→ Task description
Before printing, remove every picture; then print the lines below exactly, from the first line through the line containing "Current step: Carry".

---- Input material

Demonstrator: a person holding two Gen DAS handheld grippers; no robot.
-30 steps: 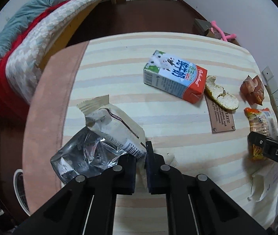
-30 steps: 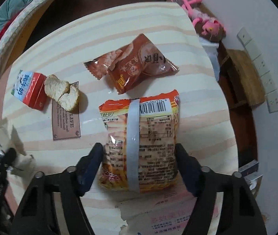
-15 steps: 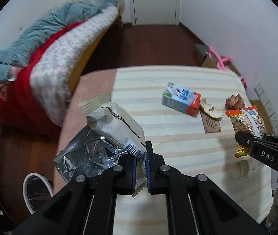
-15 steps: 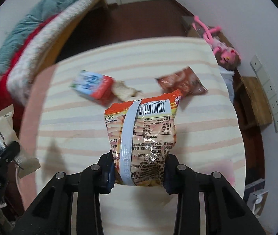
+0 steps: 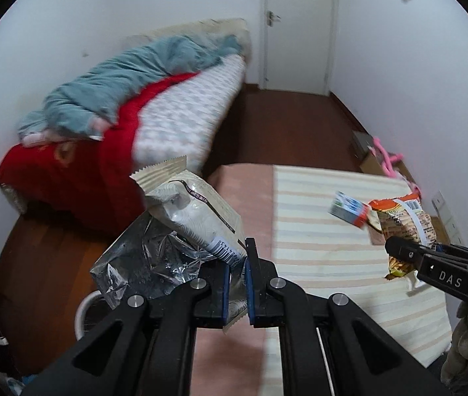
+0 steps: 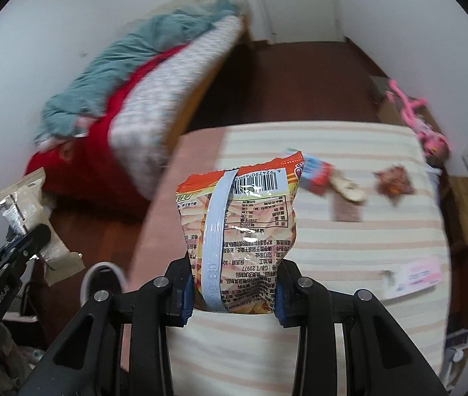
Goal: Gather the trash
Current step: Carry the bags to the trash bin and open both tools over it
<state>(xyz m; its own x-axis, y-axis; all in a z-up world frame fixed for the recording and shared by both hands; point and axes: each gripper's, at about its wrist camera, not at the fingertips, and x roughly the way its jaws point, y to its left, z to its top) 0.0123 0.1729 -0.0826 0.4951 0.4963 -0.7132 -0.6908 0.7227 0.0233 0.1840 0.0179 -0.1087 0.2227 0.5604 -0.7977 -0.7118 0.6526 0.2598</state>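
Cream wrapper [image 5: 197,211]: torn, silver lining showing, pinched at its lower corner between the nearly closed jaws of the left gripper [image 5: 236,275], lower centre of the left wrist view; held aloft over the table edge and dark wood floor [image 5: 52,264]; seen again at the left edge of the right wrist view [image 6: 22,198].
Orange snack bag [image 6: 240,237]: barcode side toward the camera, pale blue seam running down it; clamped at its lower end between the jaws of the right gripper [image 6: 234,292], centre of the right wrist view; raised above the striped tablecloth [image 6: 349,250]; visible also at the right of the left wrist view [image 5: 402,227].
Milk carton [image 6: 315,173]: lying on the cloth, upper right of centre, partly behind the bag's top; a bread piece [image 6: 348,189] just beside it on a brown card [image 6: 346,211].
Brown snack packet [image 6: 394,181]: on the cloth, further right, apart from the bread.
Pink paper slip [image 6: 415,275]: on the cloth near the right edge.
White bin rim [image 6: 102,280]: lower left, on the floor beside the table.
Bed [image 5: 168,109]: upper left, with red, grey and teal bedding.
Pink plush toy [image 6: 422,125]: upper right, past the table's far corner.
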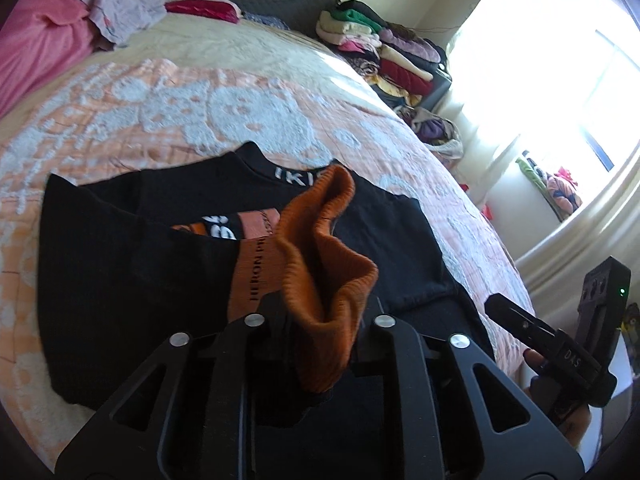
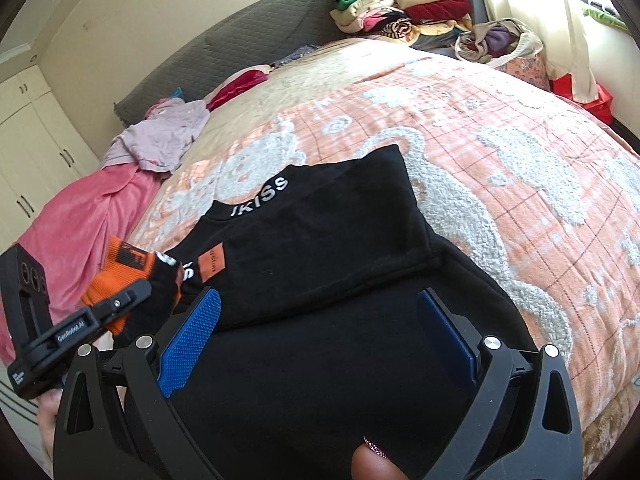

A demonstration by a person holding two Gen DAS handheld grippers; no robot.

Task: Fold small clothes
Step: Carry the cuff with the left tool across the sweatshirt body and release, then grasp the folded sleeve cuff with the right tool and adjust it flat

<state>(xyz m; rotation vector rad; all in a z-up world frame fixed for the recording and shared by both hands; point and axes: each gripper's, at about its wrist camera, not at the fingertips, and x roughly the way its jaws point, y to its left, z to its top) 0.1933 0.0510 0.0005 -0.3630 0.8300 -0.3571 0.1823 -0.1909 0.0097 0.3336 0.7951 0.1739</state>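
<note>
We see a black sweater [image 1: 160, 264] lying on the peach blanket [image 1: 168, 112] of the bed, collar toward the headboard. Our left claw [image 1: 320, 320] is clamped on the sweater's orange cuff [image 1: 320, 248], holding it bunched above the chest. Our right claw [image 2: 320, 340] stands wide apart over the sweater's lower half, its blue pads [image 2: 192, 340] gripping nothing. A stack of folded clothes [image 1: 384, 52] sits beyond the bed.

light: daylight from window [image 1: 560, 80], blown out | fisheye edges bent, dark corners | black sweater [image 2: 320, 240] detail lost
</note>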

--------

→ Worked solution
Demonstrator: a person holding two Gen DAS handheld grippers; no robot.
-30 steps: 
-30 steps: 
-15 steps: 
-15 steps: 
+0 steps: 
+0 steps: 
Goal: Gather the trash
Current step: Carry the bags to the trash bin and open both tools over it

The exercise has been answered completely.